## Try it:
Transcribe the data exactly. Leave nothing out.

## Collected material:
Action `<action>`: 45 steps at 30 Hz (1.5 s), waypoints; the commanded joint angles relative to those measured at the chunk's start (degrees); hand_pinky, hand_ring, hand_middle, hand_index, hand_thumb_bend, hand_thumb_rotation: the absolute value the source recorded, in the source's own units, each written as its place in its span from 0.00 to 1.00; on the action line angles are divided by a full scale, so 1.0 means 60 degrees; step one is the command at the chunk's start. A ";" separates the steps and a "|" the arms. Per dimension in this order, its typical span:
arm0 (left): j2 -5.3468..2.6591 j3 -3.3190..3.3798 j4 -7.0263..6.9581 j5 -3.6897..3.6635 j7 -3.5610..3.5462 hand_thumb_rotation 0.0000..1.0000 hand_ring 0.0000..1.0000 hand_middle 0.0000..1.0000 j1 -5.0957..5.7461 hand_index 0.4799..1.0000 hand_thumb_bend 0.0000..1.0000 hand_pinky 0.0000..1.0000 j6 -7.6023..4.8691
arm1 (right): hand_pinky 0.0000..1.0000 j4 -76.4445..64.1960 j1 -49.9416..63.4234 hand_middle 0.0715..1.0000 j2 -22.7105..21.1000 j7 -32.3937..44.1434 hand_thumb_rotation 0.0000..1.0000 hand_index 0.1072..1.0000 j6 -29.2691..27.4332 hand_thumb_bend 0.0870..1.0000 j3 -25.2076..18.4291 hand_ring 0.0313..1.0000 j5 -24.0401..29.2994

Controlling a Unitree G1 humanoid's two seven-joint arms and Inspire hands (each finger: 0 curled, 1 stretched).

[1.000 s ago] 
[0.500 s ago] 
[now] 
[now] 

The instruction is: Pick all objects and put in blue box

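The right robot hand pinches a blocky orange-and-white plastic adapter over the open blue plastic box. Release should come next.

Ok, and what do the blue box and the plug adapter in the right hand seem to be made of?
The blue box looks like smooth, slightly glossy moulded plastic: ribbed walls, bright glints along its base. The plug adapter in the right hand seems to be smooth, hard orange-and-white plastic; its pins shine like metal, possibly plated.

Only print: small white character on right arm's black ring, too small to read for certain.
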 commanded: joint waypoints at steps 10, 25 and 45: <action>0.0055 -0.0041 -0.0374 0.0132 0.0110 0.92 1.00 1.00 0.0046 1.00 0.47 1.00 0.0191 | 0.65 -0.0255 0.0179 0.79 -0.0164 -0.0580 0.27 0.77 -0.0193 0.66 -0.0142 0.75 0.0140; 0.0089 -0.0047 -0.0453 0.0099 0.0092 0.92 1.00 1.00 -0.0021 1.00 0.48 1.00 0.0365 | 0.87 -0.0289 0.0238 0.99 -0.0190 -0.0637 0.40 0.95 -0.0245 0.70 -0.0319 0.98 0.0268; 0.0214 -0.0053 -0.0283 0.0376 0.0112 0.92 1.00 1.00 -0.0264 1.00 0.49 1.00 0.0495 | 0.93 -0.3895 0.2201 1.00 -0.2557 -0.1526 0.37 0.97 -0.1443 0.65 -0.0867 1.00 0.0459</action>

## Response to the task:
Action `<action>`: 45 steps at 30 Hz (1.5 s), waypoints; the commanded joint angles relative to those measured at the chunk's start (degrees); hand_pinky, hand_ring, hand_middle, hand_index, hand_thumb_bend, hand_thumb_rotation: the absolute value the source recorded, in the source's own units, each written as its place in its span from 0.00 to 1.00; on the action line angles are divided by a full scale, so 1.0 means 60 degrees; step one is the command at the chunk's start. A ";" separates the steps and a "|" the arms. Per dimension in this order, its typical span:
arm0 (left): j2 -5.3468..2.6591 j3 -3.3190..3.3798 j4 -7.0263..6.9581 j5 -3.6897..3.6635 j7 -3.5610..3.5462 hand_thumb_rotation 0.0000..1.0000 hand_ring 0.0000..1.0000 hand_middle 0.0000..1.0000 j1 -5.0957..5.7461 hand_index 0.4799..1.0000 hand_thumb_bend 0.0000..1.0000 hand_pinky 0.0000..1.0000 j6 -7.6023..4.8691
arm1 (right): hand_pinky 0.0000..1.0000 j4 -76.4445..64.1960 j1 -49.9416..63.4234 hand_middle 0.0715..1.0000 j2 -22.7105..21.1000 j7 -32.3937..44.1434 hand_thumb_rotation 0.0000..1.0000 hand_index 0.1072..1.0000 j6 -29.2691..27.4332 hand_thumb_bend 0.0870..1.0000 j3 -25.2076..18.4291 hand_ring 0.0313..1.0000 j5 -24.0401..29.2994

Controlling a Unitree G1 humanoid's two seven-joint arms and Inspire hands (each finger: 0 curled, 1 stretched).

[1.000 s ago] 
[0.500 s ago] 
[now] 
[now] 

The instruction is: Pick all objects and put in blue box

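The right robot hand pinches a blocky orange-and-white plastic adapter over the open blue plastic box. Release should come next.

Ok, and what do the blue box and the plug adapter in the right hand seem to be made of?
The blue box looks like smooth, slightly glossy moulded plastic: ribbed walls, bright glints along its base. The plug adapter in the right hand seems to be smooth, hard orange-and-white plastic; its pins shine like metal, possibly plated.

Only print: small white character on right arm's black ring, too small to read for certain.
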 commanded: joint waypoints at steps 10, 25 and 45: <action>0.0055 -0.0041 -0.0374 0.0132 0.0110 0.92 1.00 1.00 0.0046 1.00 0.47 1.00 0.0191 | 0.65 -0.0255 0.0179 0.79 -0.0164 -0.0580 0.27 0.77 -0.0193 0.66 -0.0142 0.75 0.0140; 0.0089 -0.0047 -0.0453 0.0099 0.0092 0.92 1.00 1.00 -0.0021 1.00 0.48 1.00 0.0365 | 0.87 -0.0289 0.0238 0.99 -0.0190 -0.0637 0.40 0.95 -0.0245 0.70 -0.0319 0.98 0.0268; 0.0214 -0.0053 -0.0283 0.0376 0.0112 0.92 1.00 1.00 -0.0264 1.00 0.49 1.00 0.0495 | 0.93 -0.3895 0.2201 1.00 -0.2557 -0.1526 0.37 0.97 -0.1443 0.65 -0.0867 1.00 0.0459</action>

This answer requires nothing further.